◆ **PROMPT**
Transcribe the whole listing below. Pictures do not go in the copy.
══ STORED DATA
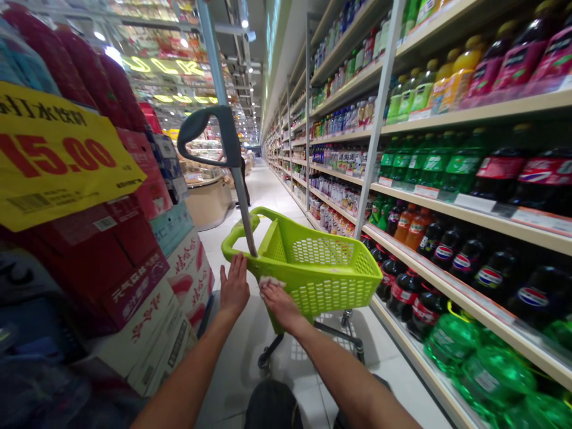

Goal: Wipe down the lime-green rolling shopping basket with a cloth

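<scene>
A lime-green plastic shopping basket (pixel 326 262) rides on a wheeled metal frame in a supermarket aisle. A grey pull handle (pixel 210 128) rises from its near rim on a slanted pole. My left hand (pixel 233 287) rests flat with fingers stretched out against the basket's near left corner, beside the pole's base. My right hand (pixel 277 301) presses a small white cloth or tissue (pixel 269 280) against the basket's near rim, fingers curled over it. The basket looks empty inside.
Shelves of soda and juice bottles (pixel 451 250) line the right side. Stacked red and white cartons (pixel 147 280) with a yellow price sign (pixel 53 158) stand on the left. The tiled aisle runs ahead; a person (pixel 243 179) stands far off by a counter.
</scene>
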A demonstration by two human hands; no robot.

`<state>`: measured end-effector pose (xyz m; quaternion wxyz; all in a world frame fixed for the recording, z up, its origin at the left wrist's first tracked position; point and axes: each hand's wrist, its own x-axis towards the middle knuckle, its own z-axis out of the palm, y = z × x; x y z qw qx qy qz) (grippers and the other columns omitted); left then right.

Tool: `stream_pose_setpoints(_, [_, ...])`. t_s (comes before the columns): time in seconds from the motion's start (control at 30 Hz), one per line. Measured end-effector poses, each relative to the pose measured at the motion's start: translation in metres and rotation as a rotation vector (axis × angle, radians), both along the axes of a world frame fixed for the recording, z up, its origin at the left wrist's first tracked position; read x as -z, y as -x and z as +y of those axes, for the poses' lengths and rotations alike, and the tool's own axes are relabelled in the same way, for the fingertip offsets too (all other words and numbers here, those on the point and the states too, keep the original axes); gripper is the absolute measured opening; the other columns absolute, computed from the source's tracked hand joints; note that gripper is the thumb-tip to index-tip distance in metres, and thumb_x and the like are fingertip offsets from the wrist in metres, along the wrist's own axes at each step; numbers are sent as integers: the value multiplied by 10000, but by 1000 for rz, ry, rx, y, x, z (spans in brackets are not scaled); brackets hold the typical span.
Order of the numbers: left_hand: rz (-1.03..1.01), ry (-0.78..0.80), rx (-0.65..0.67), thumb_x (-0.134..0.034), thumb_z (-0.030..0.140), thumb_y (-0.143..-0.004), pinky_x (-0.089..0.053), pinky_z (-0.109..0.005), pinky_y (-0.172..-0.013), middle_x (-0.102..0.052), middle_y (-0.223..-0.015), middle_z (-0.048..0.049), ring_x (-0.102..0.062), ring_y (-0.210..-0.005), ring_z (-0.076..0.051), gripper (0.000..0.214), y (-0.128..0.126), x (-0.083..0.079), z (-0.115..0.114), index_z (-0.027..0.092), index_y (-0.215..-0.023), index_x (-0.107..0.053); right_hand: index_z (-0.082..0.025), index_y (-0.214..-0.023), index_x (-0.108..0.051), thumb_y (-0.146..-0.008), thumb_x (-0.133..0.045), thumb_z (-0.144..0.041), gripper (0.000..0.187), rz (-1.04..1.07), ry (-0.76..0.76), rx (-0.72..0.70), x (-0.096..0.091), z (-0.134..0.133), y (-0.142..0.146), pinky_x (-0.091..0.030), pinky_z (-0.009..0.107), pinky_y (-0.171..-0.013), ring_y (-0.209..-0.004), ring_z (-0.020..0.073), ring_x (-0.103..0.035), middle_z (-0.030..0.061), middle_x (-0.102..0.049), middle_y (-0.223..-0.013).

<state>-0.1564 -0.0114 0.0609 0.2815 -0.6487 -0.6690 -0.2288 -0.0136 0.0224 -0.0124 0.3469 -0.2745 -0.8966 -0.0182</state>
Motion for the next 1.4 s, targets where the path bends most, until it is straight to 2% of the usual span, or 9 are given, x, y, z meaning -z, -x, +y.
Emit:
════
◆ **FINISHED TASK**
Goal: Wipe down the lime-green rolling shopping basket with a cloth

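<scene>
A lime-green plastic shopping basket (pixel 326 262) rides on a wheeled metal frame in a supermarket aisle. A grey pull handle (pixel 210 128) rises from its near rim on a slanted pole. My left hand (pixel 233 287) rests flat with fingers stretched out against the basket's near left corner, beside the pole's base. My right hand (pixel 277 301) presses a small white cloth or tissue (pixel 269 280) against the basket's near rim, fingers curled over it. The basket looks empty inside.
Shelves of soda and juice bottles (pixel 451 250) line the right side. Stacked red and white cartons (pixel 147 280) with a yellow price sign (pixel 53 158) stand on the left. The tiled aisle runs ahead; a person (pixel 243 179) stands far off by a counter.
</scene>
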A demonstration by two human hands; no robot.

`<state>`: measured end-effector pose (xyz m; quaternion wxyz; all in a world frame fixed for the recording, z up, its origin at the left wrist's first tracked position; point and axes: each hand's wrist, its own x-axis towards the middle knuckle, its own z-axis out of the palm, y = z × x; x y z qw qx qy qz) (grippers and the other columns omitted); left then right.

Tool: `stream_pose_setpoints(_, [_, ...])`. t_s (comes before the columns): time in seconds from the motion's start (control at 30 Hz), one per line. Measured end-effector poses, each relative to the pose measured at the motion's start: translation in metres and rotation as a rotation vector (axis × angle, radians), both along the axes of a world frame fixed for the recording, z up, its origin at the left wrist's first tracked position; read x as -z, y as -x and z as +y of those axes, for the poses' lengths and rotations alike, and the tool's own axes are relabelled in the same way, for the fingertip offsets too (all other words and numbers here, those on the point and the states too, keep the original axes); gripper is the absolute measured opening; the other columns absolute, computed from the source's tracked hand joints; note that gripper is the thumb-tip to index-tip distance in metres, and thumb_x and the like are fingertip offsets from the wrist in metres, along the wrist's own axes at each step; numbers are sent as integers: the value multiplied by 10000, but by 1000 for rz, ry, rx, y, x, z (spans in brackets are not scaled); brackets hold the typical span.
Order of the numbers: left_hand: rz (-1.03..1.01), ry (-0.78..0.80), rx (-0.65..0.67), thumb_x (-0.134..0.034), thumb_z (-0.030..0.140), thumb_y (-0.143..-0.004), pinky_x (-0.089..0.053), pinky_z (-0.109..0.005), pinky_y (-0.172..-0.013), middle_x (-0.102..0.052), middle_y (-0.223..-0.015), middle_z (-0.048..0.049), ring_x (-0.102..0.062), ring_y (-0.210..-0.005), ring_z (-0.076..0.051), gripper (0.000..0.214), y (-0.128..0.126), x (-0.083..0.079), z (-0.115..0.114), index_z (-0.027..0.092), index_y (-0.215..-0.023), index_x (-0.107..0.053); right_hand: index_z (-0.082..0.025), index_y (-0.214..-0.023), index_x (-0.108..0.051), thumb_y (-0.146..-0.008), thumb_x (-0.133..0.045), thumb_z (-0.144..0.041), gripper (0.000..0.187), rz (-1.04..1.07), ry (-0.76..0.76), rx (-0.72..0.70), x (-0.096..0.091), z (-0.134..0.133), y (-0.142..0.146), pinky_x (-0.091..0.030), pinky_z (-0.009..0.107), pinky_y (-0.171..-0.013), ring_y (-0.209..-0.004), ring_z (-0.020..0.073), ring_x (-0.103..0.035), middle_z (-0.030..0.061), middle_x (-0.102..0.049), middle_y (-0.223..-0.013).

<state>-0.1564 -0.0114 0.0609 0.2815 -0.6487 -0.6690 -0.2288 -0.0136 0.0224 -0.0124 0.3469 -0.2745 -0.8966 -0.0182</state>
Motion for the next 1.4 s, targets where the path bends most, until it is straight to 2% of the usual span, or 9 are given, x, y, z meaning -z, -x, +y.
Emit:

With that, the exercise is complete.